→ YOUR GOAL
Only the lines that include "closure" should be copied from the data below.

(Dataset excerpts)
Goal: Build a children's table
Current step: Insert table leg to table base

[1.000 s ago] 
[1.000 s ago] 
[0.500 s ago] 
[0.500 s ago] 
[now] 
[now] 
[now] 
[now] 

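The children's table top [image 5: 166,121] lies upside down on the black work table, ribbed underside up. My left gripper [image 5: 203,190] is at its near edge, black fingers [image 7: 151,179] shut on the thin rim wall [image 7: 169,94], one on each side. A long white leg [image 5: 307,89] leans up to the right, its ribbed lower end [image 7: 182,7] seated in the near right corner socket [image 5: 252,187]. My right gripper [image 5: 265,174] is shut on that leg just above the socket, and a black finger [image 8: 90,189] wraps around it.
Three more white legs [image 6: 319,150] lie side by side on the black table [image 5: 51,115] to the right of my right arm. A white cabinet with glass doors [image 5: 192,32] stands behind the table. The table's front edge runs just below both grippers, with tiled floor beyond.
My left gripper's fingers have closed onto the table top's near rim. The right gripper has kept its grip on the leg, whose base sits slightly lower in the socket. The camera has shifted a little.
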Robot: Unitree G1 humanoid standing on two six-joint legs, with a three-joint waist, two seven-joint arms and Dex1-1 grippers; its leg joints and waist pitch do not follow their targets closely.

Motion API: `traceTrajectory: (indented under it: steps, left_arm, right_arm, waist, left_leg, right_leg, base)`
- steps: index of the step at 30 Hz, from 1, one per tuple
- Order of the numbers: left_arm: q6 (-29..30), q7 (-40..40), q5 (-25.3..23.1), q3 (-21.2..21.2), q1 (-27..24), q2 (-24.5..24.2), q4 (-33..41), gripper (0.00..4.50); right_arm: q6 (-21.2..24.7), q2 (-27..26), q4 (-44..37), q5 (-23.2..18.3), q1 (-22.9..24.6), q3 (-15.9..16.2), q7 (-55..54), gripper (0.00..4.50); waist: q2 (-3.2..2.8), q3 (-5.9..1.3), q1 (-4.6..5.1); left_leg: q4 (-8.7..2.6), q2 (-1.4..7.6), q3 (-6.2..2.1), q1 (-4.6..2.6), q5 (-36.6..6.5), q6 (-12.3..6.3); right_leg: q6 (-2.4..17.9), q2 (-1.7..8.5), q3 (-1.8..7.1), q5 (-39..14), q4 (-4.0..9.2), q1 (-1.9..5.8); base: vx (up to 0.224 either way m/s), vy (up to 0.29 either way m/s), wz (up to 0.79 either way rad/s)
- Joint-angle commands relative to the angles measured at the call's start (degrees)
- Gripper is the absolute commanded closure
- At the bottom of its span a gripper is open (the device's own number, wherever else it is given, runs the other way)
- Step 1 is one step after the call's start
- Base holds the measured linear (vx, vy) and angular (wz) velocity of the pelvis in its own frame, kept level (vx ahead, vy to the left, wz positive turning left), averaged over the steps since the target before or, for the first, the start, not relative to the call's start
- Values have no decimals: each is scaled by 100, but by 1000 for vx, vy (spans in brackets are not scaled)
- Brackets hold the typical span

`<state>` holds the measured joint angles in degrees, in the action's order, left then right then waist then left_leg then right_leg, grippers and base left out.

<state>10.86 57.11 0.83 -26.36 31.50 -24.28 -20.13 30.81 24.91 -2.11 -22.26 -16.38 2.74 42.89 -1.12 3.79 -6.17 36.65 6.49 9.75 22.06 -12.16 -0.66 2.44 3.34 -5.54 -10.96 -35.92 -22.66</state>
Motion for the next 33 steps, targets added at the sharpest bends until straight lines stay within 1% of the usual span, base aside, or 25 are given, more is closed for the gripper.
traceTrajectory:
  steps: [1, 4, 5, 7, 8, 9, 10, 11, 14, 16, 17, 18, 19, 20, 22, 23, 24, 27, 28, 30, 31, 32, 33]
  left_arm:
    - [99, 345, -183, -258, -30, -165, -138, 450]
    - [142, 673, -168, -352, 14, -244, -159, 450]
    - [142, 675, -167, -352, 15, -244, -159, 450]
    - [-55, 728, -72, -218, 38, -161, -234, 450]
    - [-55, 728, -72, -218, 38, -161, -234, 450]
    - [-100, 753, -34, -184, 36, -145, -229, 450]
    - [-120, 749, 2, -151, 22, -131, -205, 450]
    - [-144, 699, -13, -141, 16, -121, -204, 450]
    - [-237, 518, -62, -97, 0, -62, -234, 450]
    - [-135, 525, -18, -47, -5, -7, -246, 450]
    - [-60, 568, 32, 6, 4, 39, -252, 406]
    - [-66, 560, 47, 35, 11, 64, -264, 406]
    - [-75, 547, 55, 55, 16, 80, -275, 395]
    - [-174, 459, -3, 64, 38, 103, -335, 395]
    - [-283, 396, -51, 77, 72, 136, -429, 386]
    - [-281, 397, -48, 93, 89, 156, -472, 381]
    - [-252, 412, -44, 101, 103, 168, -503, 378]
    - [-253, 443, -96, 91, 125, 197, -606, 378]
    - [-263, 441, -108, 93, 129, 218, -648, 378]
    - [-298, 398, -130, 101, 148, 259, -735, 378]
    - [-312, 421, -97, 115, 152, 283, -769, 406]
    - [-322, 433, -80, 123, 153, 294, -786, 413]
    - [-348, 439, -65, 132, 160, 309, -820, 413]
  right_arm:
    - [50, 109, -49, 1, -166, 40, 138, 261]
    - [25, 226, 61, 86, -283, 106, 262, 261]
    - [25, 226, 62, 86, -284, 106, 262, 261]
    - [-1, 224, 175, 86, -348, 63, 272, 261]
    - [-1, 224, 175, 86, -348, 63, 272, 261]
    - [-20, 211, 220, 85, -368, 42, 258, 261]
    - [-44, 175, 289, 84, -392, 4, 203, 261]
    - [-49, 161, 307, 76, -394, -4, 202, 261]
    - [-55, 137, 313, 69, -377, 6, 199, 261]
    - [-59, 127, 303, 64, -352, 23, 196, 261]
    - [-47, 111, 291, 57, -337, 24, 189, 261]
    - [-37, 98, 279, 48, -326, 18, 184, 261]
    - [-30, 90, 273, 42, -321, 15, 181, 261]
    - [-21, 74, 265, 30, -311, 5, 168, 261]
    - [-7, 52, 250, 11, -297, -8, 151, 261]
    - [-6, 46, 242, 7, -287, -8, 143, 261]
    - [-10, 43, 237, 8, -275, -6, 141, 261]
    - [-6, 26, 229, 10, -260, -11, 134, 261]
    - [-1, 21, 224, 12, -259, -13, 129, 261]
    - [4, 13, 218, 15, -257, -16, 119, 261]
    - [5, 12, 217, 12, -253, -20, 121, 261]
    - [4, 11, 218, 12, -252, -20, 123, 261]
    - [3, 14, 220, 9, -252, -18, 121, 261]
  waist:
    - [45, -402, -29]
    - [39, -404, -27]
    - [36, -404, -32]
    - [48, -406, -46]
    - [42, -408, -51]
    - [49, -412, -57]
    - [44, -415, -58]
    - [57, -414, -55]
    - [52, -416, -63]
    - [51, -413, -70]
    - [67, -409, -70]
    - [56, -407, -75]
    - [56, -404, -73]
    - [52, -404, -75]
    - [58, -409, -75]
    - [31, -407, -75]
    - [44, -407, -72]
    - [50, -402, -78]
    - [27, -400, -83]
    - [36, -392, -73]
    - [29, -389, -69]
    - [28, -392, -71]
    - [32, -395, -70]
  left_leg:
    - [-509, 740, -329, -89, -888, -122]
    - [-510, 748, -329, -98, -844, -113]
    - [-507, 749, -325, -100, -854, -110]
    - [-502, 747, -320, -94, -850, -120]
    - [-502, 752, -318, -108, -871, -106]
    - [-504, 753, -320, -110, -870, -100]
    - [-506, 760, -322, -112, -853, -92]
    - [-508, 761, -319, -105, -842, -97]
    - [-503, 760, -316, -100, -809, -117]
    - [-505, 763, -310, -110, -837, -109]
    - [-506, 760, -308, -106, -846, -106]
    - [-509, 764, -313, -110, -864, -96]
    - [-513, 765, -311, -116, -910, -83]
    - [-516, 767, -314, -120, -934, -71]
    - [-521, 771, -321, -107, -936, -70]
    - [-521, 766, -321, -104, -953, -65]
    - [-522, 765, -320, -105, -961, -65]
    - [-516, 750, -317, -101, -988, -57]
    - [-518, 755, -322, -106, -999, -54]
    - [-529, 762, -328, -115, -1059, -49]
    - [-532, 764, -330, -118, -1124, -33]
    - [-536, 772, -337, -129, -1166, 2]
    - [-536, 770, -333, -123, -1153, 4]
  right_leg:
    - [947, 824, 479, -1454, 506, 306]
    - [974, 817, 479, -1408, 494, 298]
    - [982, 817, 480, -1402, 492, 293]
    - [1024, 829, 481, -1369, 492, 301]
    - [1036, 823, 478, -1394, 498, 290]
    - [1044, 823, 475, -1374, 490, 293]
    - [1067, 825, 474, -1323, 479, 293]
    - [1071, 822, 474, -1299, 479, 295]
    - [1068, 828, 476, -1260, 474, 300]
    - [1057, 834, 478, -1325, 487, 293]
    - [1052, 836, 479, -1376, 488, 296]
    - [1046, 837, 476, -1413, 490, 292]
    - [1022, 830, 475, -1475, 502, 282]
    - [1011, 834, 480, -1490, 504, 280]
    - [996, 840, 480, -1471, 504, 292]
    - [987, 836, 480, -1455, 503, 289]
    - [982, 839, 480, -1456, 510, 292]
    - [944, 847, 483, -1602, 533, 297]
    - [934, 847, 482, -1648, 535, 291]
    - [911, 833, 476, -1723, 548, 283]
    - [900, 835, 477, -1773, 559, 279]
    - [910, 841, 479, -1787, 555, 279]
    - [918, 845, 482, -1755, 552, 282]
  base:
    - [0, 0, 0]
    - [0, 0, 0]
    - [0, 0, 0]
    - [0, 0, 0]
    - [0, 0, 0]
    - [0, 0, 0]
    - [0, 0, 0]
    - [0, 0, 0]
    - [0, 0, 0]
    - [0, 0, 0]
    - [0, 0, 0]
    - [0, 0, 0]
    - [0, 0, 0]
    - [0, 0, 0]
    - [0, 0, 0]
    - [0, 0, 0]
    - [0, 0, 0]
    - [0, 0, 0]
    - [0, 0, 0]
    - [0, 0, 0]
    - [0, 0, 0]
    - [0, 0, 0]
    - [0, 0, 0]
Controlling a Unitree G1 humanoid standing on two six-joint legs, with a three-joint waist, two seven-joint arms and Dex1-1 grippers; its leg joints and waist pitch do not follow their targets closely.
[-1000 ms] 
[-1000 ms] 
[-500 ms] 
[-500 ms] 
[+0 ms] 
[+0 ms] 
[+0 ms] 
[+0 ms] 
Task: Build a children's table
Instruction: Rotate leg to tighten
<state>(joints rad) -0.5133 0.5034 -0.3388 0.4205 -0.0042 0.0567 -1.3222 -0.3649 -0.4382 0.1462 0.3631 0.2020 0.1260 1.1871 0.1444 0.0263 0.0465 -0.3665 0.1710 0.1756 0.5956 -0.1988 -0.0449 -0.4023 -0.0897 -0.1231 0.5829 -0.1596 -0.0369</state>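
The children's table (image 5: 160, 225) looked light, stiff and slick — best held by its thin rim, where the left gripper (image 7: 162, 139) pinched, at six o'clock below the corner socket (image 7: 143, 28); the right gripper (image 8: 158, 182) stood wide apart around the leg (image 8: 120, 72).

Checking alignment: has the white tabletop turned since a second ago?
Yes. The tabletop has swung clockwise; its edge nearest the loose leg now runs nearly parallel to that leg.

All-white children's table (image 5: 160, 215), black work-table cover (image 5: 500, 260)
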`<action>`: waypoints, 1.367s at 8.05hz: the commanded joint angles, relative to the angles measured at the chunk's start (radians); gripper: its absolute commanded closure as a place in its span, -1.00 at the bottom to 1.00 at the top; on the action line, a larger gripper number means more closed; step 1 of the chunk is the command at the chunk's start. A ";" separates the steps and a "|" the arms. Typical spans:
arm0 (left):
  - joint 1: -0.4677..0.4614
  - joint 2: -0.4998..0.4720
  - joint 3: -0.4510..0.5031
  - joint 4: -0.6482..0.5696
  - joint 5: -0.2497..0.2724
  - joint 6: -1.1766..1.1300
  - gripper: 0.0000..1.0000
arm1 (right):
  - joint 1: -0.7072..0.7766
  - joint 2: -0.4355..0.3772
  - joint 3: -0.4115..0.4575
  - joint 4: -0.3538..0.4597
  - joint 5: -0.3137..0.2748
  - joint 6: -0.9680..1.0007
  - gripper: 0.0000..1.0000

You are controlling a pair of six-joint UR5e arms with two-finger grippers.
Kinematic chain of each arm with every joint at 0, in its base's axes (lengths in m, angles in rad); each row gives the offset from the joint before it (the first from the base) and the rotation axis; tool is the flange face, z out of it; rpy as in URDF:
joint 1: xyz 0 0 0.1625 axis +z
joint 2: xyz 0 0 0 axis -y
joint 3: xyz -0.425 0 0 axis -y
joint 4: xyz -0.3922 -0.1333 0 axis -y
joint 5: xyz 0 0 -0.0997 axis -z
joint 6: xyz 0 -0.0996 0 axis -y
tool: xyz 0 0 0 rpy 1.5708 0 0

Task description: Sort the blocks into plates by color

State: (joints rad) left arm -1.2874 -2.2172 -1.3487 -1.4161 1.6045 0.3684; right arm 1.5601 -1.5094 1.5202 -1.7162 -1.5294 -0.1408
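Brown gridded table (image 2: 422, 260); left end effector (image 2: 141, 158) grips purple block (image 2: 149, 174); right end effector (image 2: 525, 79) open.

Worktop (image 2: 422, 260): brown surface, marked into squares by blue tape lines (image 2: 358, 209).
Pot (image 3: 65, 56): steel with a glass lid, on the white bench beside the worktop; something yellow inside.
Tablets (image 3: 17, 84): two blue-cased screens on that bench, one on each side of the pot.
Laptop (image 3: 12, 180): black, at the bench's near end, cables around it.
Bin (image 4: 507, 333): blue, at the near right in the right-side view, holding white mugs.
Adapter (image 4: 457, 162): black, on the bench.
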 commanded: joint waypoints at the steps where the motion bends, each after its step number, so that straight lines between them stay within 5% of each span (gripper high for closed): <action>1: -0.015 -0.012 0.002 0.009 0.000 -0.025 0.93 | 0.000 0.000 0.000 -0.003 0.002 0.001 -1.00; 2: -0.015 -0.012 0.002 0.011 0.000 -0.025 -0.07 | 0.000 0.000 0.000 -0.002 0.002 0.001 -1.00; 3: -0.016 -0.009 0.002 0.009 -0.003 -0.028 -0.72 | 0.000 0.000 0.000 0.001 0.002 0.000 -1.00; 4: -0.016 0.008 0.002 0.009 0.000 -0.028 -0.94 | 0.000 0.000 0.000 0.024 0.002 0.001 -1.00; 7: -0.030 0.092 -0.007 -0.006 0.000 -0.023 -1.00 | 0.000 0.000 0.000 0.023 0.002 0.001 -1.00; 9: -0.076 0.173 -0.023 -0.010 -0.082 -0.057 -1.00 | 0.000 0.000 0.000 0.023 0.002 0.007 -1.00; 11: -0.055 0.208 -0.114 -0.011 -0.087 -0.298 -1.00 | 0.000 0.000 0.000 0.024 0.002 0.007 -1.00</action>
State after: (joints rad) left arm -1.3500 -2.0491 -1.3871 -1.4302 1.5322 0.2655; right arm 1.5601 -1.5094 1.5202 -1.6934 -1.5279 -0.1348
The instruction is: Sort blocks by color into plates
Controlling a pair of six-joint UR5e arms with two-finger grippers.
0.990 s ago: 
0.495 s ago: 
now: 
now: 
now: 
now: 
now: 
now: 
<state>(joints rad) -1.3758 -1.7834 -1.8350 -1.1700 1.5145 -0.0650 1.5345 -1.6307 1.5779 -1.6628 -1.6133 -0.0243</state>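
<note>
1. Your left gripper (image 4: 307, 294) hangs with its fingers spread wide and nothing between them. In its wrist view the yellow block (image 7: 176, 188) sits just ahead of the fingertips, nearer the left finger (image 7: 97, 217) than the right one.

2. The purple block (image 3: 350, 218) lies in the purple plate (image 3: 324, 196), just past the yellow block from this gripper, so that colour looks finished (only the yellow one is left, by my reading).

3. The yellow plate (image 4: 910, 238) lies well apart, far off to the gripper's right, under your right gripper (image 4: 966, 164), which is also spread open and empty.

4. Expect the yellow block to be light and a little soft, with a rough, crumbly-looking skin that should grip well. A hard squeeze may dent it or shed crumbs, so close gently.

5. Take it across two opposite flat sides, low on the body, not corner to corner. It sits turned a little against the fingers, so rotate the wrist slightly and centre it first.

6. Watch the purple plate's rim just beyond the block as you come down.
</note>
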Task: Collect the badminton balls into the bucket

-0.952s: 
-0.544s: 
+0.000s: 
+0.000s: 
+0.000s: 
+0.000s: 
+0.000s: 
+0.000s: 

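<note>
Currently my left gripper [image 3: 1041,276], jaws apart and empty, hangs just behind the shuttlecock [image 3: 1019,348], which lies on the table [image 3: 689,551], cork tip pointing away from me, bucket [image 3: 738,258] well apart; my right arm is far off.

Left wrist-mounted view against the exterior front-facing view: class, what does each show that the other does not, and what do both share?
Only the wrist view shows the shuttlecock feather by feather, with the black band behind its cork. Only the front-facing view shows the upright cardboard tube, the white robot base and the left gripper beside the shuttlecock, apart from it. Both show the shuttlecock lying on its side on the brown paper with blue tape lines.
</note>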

→ ANSWER
- Gripper is the absolute commanded closure
`<action>`: waypoints, 1.367s at 8.05hz: the commanded joint angles, relative to the angles measured at the chunk's start (radians); gripper: its absolute commanded closure as a place in its span, -1.00 at the bottom to 1.00 at the top; on the action line, a larger gripper number means more closed; step 1 of the chunk is the command at the chunk's start. A ";" separates the steps and a "|" the arms. Typical spans:

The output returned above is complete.